MicroVMs From The Bottom Up

Chapter 9: Anatomy Of A VMM

Every VMM you will ever read — kvmtool, crosvm, Cloud Hypervisor, Firecracker — does the same five things before a single guest instruction retires. The wrappers differ, the languages differ, and the ambition differs, but the kernel interface is stable and narrow. Underneath each VMM is a handful of ioctl calls on three file descriptors, a shared page that ferries data across every VM-exit, and a thread for each guest CPU. The five jobs compose into every VMM, from the 200-line teaching example in LWN to the production runtime that boots AWS Lambda functions.

The KVM Fd Hierarchy

KVM exposes a three-level file-descriptor hierarchy. Every level is a character device opened by a different ioctl, and each level accepts only the ioctls designed for it — send a vCPU ioctl to a system fd and the kernel returns ENOTTY.
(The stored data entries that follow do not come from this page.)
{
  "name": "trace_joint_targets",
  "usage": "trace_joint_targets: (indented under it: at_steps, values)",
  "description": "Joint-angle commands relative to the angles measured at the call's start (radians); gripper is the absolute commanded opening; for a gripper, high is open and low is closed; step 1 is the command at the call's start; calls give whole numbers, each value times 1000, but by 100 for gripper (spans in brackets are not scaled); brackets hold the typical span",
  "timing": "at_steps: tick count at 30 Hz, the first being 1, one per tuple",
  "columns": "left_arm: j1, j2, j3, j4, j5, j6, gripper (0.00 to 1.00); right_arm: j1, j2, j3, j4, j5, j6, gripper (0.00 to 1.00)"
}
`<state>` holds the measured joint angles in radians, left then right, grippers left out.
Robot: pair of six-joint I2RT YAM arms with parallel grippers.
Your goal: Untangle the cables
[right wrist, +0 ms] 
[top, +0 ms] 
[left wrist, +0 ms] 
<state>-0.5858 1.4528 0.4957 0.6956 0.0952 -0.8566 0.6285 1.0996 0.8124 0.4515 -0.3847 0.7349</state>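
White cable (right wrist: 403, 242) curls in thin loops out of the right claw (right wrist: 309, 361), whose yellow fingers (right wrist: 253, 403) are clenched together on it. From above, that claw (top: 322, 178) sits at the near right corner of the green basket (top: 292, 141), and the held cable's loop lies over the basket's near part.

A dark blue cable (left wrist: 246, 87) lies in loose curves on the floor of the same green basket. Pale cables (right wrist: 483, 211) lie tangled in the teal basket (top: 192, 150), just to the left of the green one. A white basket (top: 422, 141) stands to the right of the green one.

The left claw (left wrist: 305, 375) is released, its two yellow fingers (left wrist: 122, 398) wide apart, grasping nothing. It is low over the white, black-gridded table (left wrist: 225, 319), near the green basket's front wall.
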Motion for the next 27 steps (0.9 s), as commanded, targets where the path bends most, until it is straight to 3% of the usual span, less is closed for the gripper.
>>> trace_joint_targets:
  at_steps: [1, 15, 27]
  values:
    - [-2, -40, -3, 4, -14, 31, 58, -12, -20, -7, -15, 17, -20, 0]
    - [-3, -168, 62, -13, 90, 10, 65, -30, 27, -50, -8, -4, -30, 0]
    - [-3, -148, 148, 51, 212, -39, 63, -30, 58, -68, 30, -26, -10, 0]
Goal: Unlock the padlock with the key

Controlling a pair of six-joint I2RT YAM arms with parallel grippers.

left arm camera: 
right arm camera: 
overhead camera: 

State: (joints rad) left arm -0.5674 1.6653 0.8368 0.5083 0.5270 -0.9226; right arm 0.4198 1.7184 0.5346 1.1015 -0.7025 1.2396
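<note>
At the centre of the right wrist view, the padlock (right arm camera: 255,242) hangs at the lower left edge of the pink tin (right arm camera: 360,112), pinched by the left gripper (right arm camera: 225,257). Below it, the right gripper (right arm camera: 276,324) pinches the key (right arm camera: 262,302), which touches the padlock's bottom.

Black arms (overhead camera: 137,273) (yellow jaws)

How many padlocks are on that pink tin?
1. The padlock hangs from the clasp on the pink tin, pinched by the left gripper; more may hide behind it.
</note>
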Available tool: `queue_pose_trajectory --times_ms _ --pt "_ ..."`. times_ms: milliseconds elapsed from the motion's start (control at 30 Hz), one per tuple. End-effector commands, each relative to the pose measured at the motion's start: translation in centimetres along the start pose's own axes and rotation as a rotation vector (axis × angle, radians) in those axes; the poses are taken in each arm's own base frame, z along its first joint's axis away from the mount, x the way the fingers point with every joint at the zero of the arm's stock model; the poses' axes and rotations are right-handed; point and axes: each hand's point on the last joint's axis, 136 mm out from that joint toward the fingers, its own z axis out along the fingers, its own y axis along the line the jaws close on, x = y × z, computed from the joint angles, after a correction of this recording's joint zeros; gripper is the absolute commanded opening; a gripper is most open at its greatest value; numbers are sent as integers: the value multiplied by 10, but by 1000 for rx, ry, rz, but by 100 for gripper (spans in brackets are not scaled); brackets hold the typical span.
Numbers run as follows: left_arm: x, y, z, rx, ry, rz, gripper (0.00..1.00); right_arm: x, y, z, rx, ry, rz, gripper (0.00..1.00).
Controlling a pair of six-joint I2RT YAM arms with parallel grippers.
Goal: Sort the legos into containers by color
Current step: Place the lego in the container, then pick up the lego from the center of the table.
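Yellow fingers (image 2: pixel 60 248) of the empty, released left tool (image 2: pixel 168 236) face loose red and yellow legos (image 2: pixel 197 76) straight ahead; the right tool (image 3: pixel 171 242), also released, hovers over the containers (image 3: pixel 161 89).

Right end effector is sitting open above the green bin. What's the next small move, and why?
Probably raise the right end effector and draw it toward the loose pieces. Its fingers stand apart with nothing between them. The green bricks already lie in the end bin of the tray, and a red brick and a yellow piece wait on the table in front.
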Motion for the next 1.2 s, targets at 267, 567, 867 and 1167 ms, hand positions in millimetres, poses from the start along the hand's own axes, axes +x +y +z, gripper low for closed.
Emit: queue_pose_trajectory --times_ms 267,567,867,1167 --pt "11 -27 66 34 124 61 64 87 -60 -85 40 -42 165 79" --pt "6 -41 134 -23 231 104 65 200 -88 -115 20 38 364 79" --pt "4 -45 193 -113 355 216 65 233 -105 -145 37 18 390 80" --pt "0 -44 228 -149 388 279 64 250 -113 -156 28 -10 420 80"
The root is /dev/kvm. Opening it gives you a system fd whose most important job is creating VMs. Before doing that, a VMM should call KVM_GET_API_VERSION (_IO(0xAE, 0x00)) and verify the result is 12. That number has not changed since KVM was merged; if you get anything else you are talking to a kernel too old or too exotic to trust.

flowchart TD A["/dev/kvm (system fd)"] A -->|"KVM_GET_API_VERSION → 12"| A A -->|"KVM_CREATE_VM"| B["VM fd"] B -->|"KVM_SET_USER_MEMORY_REGION"| B B -->|"KVM_CREATE_VCPU"| C["vCPU fd"] C -->|"KVM_RUN"| C C -->|"KVM_GET_REGS / KVM_SET_REGS"| C C -->|"KVM_GET_SREGS / KVM_SET_SREGS"| C

KVM_CREATE_VM (_IO(0xAE, 0x01)) on the system fd yields a VM fd that represents the guest address space and its interrupt state. KVM_CREATE_VCPU (_IO(0xAE, 0x41)) on the VM fd yields a vCPU fd — one per guest core — that exposes the per-CPU register file and the interface for entering and exiting guest mode. The type byte 0xAE is the KVMIO constant; it appears in every KVM ioctl number by convention.

The hierarchy matters because it is the security boundary. Granting a process the VM fd without the system fd limits what VMs it can create. Granting the vCPU fd without the VM fd limits what memory mappings it can see. Real VMMs like Firecracker use the jailer binary to enter a chroot, drop privileges, and pass in a pre-opened VM fd before seccomp locks down the process, so no single thread ever holds all three capabilities simultaneously after the sandbox is active.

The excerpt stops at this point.